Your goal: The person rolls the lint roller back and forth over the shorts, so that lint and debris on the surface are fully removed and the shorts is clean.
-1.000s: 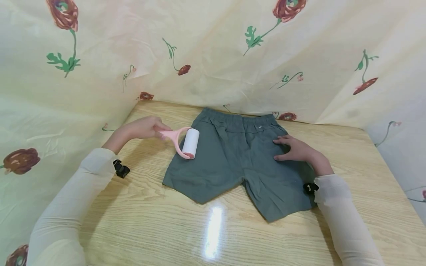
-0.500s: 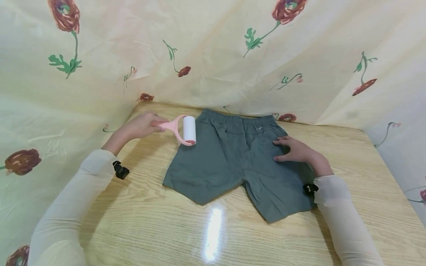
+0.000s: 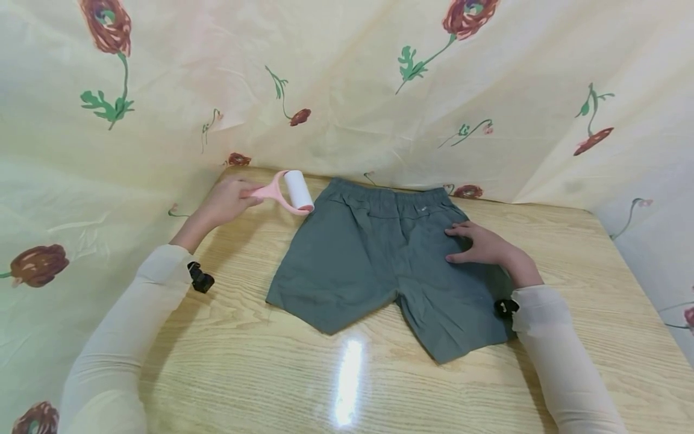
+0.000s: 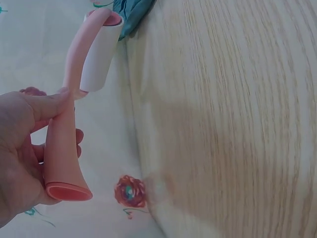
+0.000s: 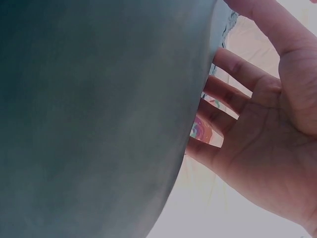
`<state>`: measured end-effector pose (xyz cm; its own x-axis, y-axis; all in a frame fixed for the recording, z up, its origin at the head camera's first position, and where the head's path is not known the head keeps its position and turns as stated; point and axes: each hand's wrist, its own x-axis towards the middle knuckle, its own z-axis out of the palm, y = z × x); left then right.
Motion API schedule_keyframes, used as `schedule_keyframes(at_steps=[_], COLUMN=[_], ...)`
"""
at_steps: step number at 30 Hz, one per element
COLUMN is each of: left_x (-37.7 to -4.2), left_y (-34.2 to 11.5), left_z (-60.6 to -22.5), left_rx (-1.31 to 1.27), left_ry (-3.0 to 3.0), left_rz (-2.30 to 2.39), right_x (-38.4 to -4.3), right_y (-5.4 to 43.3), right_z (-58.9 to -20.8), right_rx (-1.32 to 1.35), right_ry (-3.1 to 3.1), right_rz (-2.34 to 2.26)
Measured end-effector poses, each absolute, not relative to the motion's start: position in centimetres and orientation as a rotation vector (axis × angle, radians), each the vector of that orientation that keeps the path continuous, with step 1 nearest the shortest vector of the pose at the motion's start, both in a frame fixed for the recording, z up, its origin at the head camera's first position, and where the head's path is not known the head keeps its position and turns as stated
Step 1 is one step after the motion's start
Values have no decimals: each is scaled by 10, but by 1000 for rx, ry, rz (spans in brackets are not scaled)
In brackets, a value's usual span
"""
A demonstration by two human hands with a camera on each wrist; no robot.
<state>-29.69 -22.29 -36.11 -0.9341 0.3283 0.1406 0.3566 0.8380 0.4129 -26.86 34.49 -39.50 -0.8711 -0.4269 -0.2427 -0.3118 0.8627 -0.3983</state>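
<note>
A pair of grey-green shorts (image 3: pixel 347 259) lies spread on the wooden table, its waistband at the far side. My left hand (image 3: pixel 225 201) grips the pink handle of a lint roller (image 3: pixel 299 190), beyond the upper left of the shorts. In the left wrist view, the thumb and fingers wrap the lint roller's handle (image 4: pixel 64 148), and its white roll (image 4: pixel 101 57) points away from me. My right hand (image 3: pixel 482 242) rests with spread fingertips on the right leg of the shorts. The right wrist view shows those fingertips (image 5: pixel 225 57) touching the fabric (image 5: pixel 109 119), palm raised.
A flowered cloth (image 3: pixel 347 90) hangs behind the table and along its left side. Bare wooden tabletop (image 3: pixel 260 374) lies in front of the shorts, with a bright light reflection on it. Black wrist-worn devices (image 3: pixel 200 277) sit at both cuffs.
My left hand has carried the lint roller from the left side of the shorts up and leftward, and its roll has turned. The right hand and shorts look unmoved.
</note>
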Motion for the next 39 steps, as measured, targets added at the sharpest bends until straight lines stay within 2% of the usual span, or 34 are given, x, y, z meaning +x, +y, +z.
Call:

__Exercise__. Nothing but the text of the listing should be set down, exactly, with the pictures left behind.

__Your response__.
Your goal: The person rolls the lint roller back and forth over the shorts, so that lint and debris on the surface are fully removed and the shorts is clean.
-1.000s: 
-0.500s: 
+0.000s: 
+0.000s: 
+0.000s: 
`<state>`: measured end-effector pose (xyz cm; its own x-axis, y-axis; all in a frame fixed for the recording, z up, its origin at the head camera's first position, and where the head's path is not known the head keeps its position and turns as stated; point and axes: each hand's wrist, its own x-axis towards the middle knuckle, its own z-axis out of the palm, y = z × x); left then right.
Motion API schedule_keyframes, used as `schedule_keyframes(at_steps=[_], COLUMN=[_], ...)`
"""
at_steps: step number at 30 Hz, one per element
COLUMN is each of: left_x (-37.7 to -4.2), left_y (-34.2 to 11.5), left_z (-60.6 to -22.5), left_rx (-1.31 to 1.27), left_ry (-3.0 to 3.0), left_rz (-2.30 to 2.39), right_x (-38.4 to -4.3), right_y (-5.4 to 43.3), right_z (-58.9 to -20.8), right_rx (-1.32 to 1.35), right_ry (-3.1 to 3.1), right_rz (-2.34 to 2.26)
Measured end-effector poses, each absolute, not relative to the motion's start: position in centimetres and orientation as a rotation vector (axis × angle, radians), each the vector of that orientation that keeps the path continuous, with step 1 nearest the shortest vector of the pose at the motion's start, both in a frame fixed for the recording, z up, its origin at the head camera's first position, and where the head's path is not known the head keeps its position and turns as stated
Step 1 is one step after the motion's start
Values have no decimals: each is scaled by 10, but by 1000 for rx, ry, rz (spans in brackets are not scaled)
In brackets, a value's usual span
"""
A demonstration by two human hands with a camera on each wrist; no robot.
<state>-29.69 -22.29 -36.11 -0.9341 0.3283 0.1406 0.3566 0.8380 0.4129 -26.86 34.49 -39.50 -0.8711 -0.4269 -0.2427 -0.3118 0.8627 -0.3983</state>
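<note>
A pair of grey-green shorts (image 3: pixel 347 259) lies spread on the wooden table, its waistband at the far side. My left hand (image 3: pixel 225 201) grips the pink handle of a lint roller (image 3: pixel 299 190), beyond the upper left of the shorts. In the left wrist view, the thumb and fingers wrap the lint roller's handle (image 4: pixel 64 148), and its white roll (image 4: pixel 101 57) points away from me. My right hand (image 3: pixel 482 242) rests with spread fingertips on the right leg of the shorts. The right wrist view shows those fingertips (image 5: pixel 225 57) touching the fabric (image 5: pixel 109 119), palm raised.
A flowered cloth (image 3: pixel 347 90) hangs behind the table and along its left side. Bare wooden tabletop (image 3: pixel 260 374) lies in front of the shorts, with a bright light reflection on it. Black wrist-worn devices (image 3: pixel 200 277) sit at both cuffs.
My left hand has carried the lint roller from the left side of the shorts up and leftward, and its roll has turned. The right hand and shorts look unmoved.
</note>
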Motion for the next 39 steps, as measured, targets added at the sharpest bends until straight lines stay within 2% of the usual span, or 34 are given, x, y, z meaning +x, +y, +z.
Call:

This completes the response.